Capacité d’épargne toujours très contrainte
La capacité future à épargner reste très limitée. En effet, 10,7% des ménages s’attendent à pouvoir épargner au cours des 12 prochains mois contre 89,2% qui ne s’y attendent pas. Le solde d’opinion est de moins 78,5 points contre moins 80,8 points au trimestre précédent et moins 77,8 points au même trimestre de l’année passée.
En outre, les perceptions sur les prix des produits alimentaires restent marquées par la hausse : 91,7% des ménages déclarent que ces prix ont augmenté au cours des 12 derniers mois.
Le solde d’opinion s’établit à moins 90,9 points, contre moins 95,5 points au trimestre précédent et moins 97,2 points un an plus tôt.
Pour les 12 prochains mois, 75,0% des ménages s’attendent à une poursuite de la hausse des prix alimentaires contre seulement 2,0% qui anticipent une baisse. Le solde d’opinion ressort à moins 73,0 points contre moins 81,4 points au trimestre précédent et moins 81,8 points un an auparavant. La pression inflationniste perçue demeure donc élevée, même si l’intensité du pessimisme recule légèrement.
L’enquête annuelle du HCP apporte également un éclairage sur la perception de certains aspects structurels entre 2024 et 2025.
En matière de qualité des prestations administratives, 50,1% des ménages perçoivent une amélioration contre 19,5% une dégradation. Le solde d’opinion passe de 38,4 points en 2024 à 30,6 points en 2025, signalant un repli des perceptions positives.
Concernant la protection de l’environnement, 40,6% des ménages jugent que la situation s’est améliorée contre 22,1% qui estiment qu’elle s’est dégradée. Le solde ressort à 18,5 points en 2025, contre 28,8 points en 2024.

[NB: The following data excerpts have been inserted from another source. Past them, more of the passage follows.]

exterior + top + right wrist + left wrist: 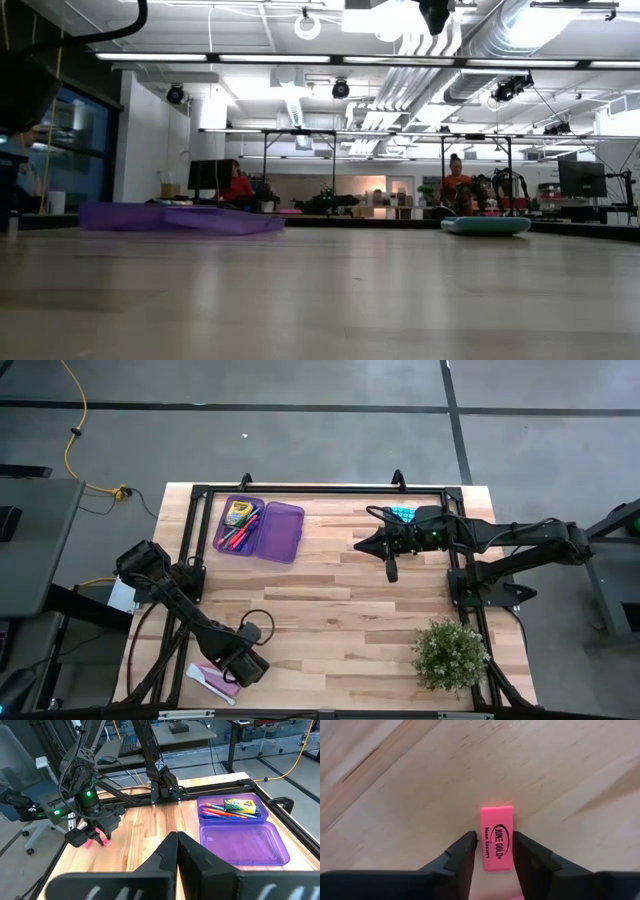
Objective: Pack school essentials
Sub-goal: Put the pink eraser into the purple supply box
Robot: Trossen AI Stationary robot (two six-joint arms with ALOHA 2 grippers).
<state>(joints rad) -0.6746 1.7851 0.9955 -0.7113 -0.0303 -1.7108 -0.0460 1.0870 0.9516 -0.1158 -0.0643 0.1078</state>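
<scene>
Partly packed: purple case (262, 528) open at far left of table, holding crayon box (241, 805), pens and pencils (220, 812). Pink eraser (496, 838) flat on wood near front left corner, not yet packed. Left gripper (494, 851) straddling eraser, jaws partly open, close on both sides; firm grip cannot be told. Right gripper (177, 840) shut, empty, idle above far right. Remaining: eraser and neighbouring pink and white items (212, 680) into case.

Eraser (496, 838) between left gripper (495, 851) jaws, on table (420, 795)
</scene>
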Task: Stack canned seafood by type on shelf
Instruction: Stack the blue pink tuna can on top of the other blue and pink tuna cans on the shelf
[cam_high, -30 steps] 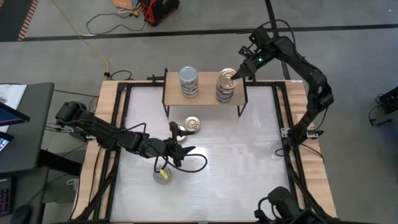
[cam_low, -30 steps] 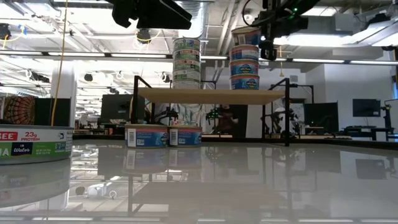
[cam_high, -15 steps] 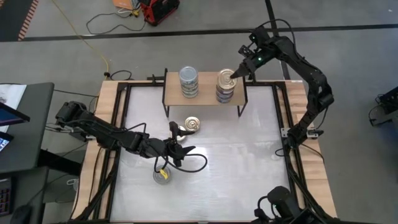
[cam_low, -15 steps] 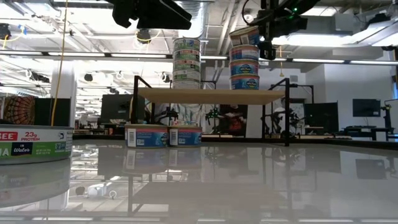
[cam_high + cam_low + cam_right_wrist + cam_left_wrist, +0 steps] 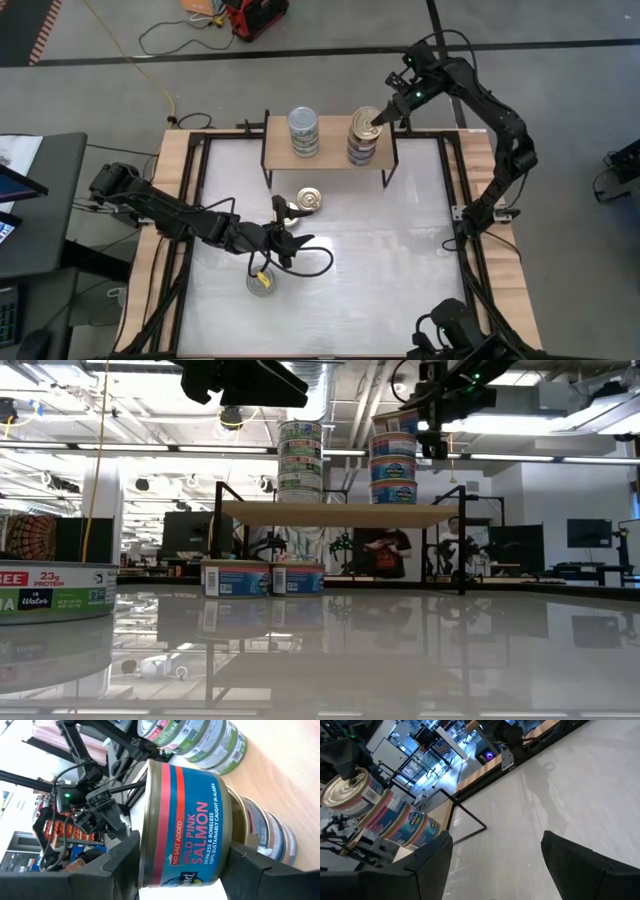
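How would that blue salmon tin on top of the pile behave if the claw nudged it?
The salmon tin looks rigid metal, so it probably won't dent. Sitting tilted on the right stack between the right gripper's fingers, it could slide off. On edge, its round wall would likely roll.

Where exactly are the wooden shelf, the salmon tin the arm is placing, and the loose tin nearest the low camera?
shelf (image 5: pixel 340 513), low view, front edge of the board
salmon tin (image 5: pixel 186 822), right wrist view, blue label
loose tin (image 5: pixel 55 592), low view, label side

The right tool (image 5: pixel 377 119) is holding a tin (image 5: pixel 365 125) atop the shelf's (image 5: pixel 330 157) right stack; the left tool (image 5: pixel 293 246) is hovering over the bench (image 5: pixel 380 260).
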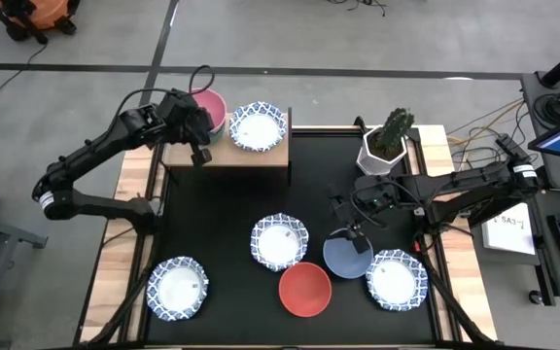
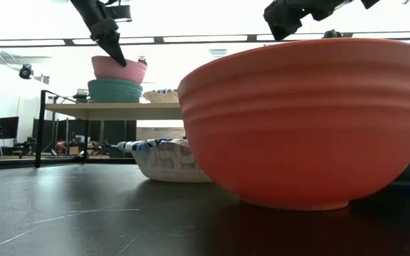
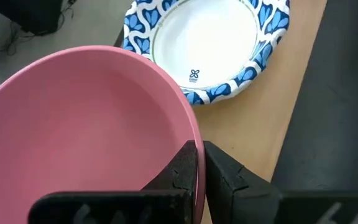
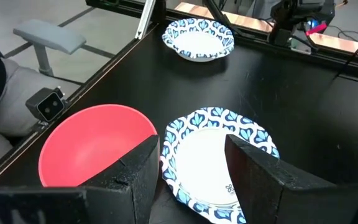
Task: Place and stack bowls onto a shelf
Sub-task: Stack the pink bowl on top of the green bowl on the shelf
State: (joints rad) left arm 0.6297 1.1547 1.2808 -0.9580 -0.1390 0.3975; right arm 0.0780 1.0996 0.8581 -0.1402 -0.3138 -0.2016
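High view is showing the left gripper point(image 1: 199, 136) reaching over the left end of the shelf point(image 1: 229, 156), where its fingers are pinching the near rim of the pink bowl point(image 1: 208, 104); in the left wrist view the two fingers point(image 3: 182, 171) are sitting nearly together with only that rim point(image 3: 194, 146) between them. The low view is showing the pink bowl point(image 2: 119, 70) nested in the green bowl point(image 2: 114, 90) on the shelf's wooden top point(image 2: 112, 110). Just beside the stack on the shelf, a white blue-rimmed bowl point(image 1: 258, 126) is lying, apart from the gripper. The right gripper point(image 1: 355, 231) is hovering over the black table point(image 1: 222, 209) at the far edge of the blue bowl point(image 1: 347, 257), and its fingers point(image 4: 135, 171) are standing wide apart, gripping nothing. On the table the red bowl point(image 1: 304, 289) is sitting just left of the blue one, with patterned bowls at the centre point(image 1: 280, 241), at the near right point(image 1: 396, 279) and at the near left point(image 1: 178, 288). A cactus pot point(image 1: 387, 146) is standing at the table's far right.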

Pour la situation des droits de l’Homme, 30,1% des ménages perçoivent une amélioration contre 18,6% une dégradation. Le solde atteint 11,5 points en 2025 contre 16,2 points en 2024.
S’agissant des services de l’enseignement, 25,6% des ménages constatent une amélioration, tandis que 44,8% perçoivent une dégradation. En 2024, ces proportions étaient respectivement de 18,1% et 57,9%. Le solde d’opinion s’améliore ainsi, passant de moins 39,8 points en 2024 à moins 19,2 points en 2025.

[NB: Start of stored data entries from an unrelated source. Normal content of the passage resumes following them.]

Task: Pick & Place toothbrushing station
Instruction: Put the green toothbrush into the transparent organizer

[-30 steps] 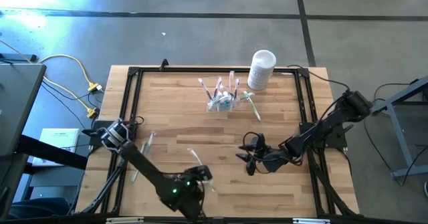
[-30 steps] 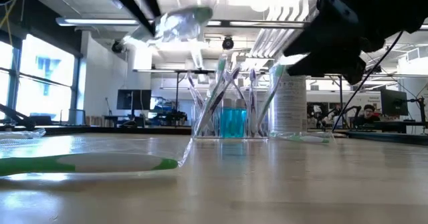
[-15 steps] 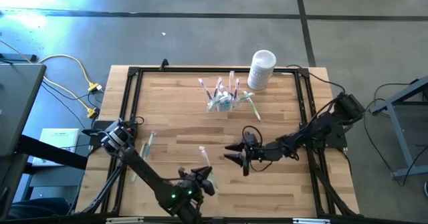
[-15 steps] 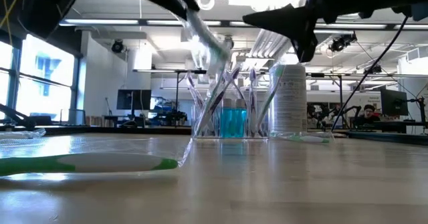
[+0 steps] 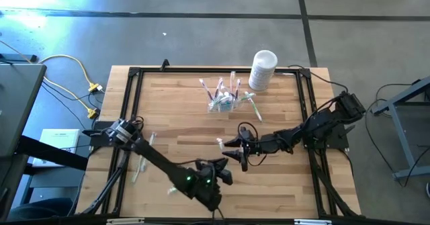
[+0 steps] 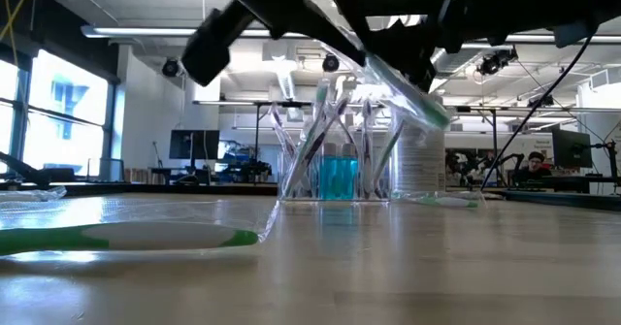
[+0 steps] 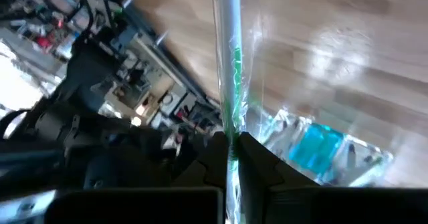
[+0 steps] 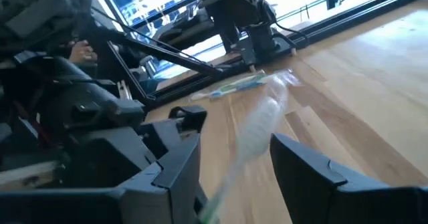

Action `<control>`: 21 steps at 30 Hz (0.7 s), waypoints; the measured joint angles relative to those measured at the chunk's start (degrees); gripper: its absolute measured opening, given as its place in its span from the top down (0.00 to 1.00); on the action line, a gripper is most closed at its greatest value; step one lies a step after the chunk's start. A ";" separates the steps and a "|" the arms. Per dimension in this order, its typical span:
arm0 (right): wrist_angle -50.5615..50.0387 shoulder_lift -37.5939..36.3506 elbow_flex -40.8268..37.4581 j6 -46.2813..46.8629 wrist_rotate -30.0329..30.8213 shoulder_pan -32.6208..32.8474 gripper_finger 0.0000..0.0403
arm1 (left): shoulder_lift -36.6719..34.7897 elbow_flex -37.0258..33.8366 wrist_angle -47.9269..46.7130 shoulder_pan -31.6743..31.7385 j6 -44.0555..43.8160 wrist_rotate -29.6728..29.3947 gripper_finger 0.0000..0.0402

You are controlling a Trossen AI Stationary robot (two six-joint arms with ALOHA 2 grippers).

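The toothbrushing station (image 5: 225, 101), a clear holder with a blue insert and several toothbrushes standing in it, sits at the table's far middle and shows in the low view (image 6: 335, 175). My left gripper (image 5: 218, 171) is near the table's front middle, shut on a toothbrush in a clear wrapper (image 7: 229, 63). The brush slants from near the front edge (image 5: 172, 191) up to its far end (image 5: 220, 143). My right gripper (image 5: 236, 151) is open, and its two fingers (image 8: 175, 160) stand on either side of that brush's far end (image 8: 259, 127) without touching it. My left gripper pinches the wrapped toothbrush's white and green handle (image 7: 231, 132) between its two fingers, which lie across the brush. The brush is lifted clear of the table and slants up toward the far side, with its far end between my right gripper's open fingers.
A white cylindrical container (image 5: 263, 69) stands at the far right beside the station. Loose wrapped toothbrushes lie on the table at the left (image 5: 146, 146) and next to the station (image 5: 254, 108); one shows large in the low view (image 6: 126, 238). A black frame (image 5: 132, 104) borders the table.
My left gripper has carried the wrapped toothbrush toward the table's right edge and turned it, so its far end now points at my right gripper. My right gripper has gone toward the table's left and far edges, and its open fingers now stand around the brush's far end.
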 joint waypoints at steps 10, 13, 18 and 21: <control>-0.40 0.00 0.00 -8.61 -0.07 -0.11 0.63 | 0.00 0.00 6.37 1.77 3.83 -0.14 0.97; 0.56 0.00 0.01 -10.81 -0.17 -0.07 0.75 | -0.02 0.01 5.95 1.36 3.04 -1.48 0.97; 1.54 -0.07 0.22 -14.72 -0.53 -0.05 0.96 | -0.02 0.02 5.22 1.17 -5.32 -3.29 0.94; 1.47 -0.07 0.06 -16.82 -0.09 -0.13 0.96 | -0.02 0.02 3.90 0.72 -8.54 -3.85 0.88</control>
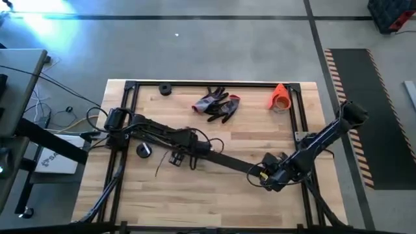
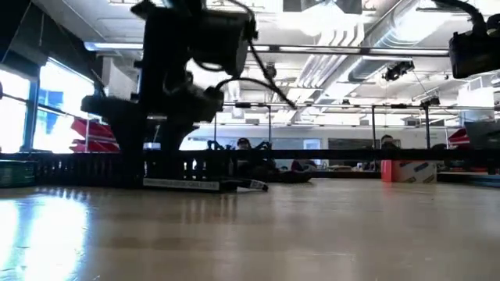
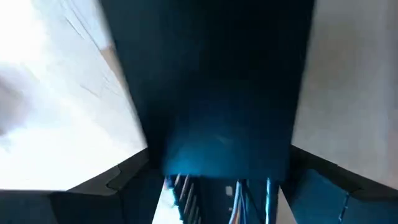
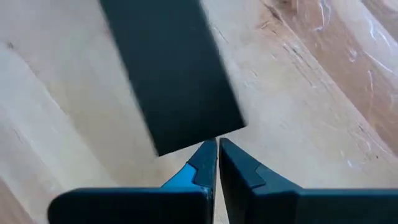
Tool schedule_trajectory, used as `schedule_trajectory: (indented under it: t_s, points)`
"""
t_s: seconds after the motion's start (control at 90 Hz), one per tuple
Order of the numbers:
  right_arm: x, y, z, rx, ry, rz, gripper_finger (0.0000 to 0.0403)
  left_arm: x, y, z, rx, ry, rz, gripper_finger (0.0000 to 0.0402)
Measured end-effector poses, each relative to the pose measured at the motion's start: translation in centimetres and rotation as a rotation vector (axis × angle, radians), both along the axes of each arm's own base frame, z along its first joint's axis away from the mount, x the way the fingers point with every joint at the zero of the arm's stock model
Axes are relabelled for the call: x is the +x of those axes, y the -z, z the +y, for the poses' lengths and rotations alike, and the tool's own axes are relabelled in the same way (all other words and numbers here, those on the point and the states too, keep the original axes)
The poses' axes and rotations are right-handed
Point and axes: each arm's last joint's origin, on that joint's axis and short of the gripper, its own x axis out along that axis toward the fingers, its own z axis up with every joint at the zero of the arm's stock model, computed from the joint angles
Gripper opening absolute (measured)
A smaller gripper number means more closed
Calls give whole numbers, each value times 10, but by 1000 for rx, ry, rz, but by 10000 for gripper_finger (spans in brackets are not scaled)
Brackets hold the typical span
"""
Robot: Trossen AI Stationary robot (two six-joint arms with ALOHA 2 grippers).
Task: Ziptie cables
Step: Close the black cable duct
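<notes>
L pincer [image 1: 192,148] mid-table on black strip [image 1: 224,162], R pincer [image 1: 259,175] closed at strip end

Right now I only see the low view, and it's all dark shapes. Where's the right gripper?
Observer: On the table's right side. The right gripper sits at one end of a long black strip.
Operator: Is it open?
Observer: No. The right wrist view shows its fingers shut, with the tips right at the strip's end.
Operator: Where are the cables?
Observer: By the left gripper, at the strip's other end. Its wrist view shows the thin cables close in front.
</notes>
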Motion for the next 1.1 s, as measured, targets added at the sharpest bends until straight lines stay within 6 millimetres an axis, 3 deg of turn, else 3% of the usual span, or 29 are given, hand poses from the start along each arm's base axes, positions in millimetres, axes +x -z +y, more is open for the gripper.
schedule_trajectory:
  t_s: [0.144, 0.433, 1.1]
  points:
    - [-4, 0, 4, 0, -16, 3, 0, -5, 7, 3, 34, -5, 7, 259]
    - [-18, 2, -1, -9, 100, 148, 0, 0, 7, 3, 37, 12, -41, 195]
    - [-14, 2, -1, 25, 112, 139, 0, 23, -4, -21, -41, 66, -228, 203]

En revanche, la qualité des services de santé continue de susciter des jugements négatifs : 62,3% des ménages perçoivent une dégradation contre 11,5% une amélioration. Le solde d’opinion atteint moins 50,8 points en 2025 contre moins 48,8 points en 2024.
La confiance se redresse, mais un quotidien encore sous tension
Au total, l’enquête du HCP montre une amélioration progressive du moral des ménages en fin d’année 2025. L’ICM gagne plus de 11 points en un an, les anticipations sur le chômage et le niveau de vie s’allègent et les perspectives financières sont moins sombres.

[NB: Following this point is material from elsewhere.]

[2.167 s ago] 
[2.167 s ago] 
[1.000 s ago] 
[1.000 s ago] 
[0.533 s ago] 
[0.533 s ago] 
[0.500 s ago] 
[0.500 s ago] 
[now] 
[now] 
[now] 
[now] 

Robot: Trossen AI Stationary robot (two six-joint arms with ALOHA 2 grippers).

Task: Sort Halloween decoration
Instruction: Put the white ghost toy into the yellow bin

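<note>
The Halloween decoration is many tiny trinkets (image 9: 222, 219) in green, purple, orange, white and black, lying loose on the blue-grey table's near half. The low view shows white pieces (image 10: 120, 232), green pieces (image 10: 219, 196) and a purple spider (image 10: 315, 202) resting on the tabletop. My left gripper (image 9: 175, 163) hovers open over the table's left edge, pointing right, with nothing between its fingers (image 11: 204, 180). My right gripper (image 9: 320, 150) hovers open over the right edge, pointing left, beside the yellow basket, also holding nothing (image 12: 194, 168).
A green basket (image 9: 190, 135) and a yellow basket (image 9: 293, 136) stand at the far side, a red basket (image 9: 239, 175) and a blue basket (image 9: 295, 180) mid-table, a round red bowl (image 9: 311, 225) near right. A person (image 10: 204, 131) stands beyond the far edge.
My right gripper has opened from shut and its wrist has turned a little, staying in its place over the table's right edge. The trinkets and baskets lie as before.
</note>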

Cependant, les soldes d’opinion restent largement négatifs sur le niveau de vie, la capacité d’épargne, l’évolution des prix alimentaires et la situation financière. Les perceptions sur les services publics, notamment la santé, demeurent également défavorables.
L’image qui se dégage est celle d’un redressement graduel de la confiance, porté par des anticipations moins pessimistes, mais encore freiné par un ressenti quotidien marqué par la cherté de la vie et la fragilité des équilibres budgétaires des ménages.